Last week’s deadly attack in Nice and attempted coup in Turkey have created fresh turmoil for European airlines already grappling with the fallout of Brexit — easyJet said it was unable to give an earnings forecast and Lufthansa issued a warning on profit.
EasyJet, Europe’s No 2 low-cost carrier behind Ryanair, has in the past given a forecast profit range for the 12 months to the end of September at this time of the year.
However, now it says security worries, weaker consumer confidence, and currency volatility were all dragging on its peak summer season.
Lufthansa had said its core earnings for 2016 would be below last year’s, downgrading its previous forecast.
The German airline blamed repeated attacks in Europe which have dampened advance bookings for long-haul travel to the continent, plus what it called greater political and economic uncertainty since March.
Shares in Lufthansa slumped 7.5% yesterday, while those of easyJet were down 6% at one stage.
While Lufthansa did not refer to specifics, easyJet said last week’s truck attack in Nice that killed 84 people, and a failed coup in Turkey, would affect its fiscal fourth quarter, though it couldn’t say by how much.
EasyJet chief executive Carolyn McCall also cited Britain’s vote last month to leave the EU, plus easyJet’s high level of cancelled flights due to air traffic strikes in France. In June, after the Brexit vote, Aer Lingus and British Airways owner IAG also warned on profit.
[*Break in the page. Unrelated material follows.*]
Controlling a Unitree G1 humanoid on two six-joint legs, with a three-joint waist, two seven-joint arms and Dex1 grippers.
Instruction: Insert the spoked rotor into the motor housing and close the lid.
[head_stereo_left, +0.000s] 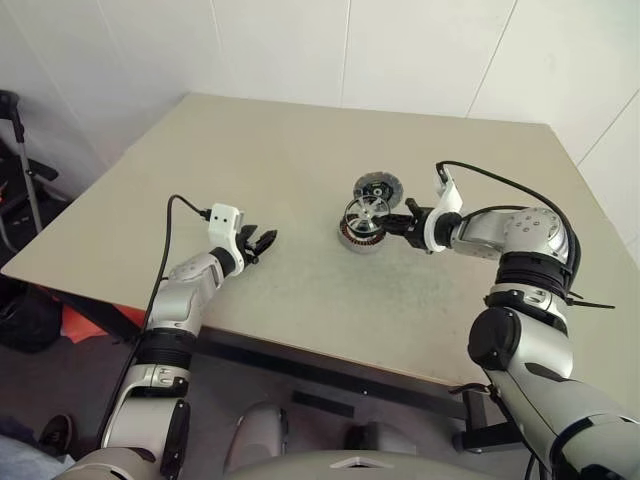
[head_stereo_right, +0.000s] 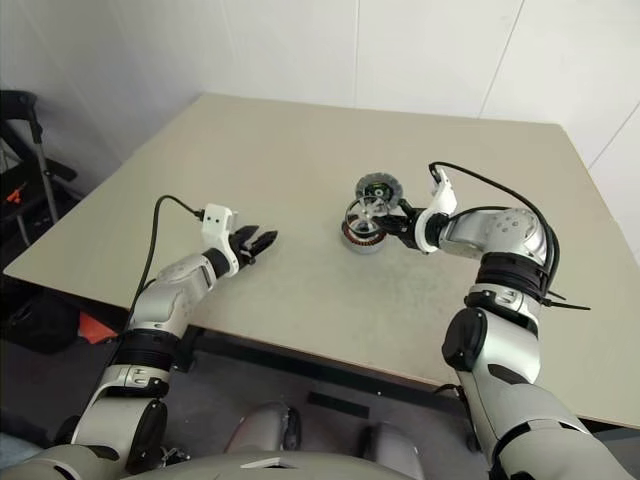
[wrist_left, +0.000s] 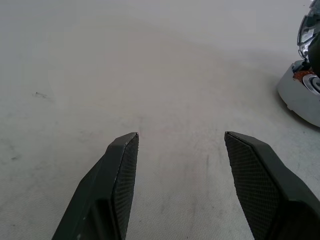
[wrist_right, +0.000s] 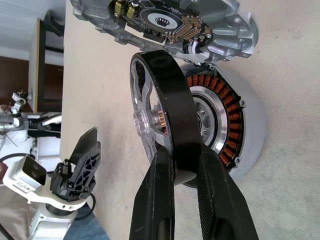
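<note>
Left pincer (head_stereo_left: 262, 241) hovers low over the near-left part of the bench (head_stereo_left: 250, 150), fingers spread wide with nothing between them. In the left wrist view its two ribbed pads (wrist_left: 120, 175) frame bare bench surface, and the silver wall of the motor housing (wrist_left: 300, 97) shows at the edge, well apart from them.

Farther in, right of centre, the right pincer (wrist_right: 182, 165) points toward the left across the bench. Its fingers are narrow, clamped on the dark rim of the spoked rotor (wrist_right: 162, 110). The rotor stands on edge, tilted, its silvery spoked face turned away from the housing, its lower rim held just at the housing's mouth. It is not seated inside; whether the rim touches the housing cannot be told.

The motor housing (head_stereo_left: 358, 237) sits on the bench directly under and behind the rotor, copper windings visible in a ring inside its opening.

Just beyond the housing lies the lid (head_stereo_left: 377, 186), inner face up, showing a dark round centre with small marks; its edge is close against the housing's far side.
</note>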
Analysts currently expect easyJet’s pretax profit for the year ending September 30 will drop 14% to £592m (€706m). Its bigger rival, Ryanair has this year also seen bookings dampened by security concerns, but at its last update in May, it was still expecting profit growth of 13% for the year ending March 2017.
Ryanair has proportionately less exposure than easyJet to both France and Britain.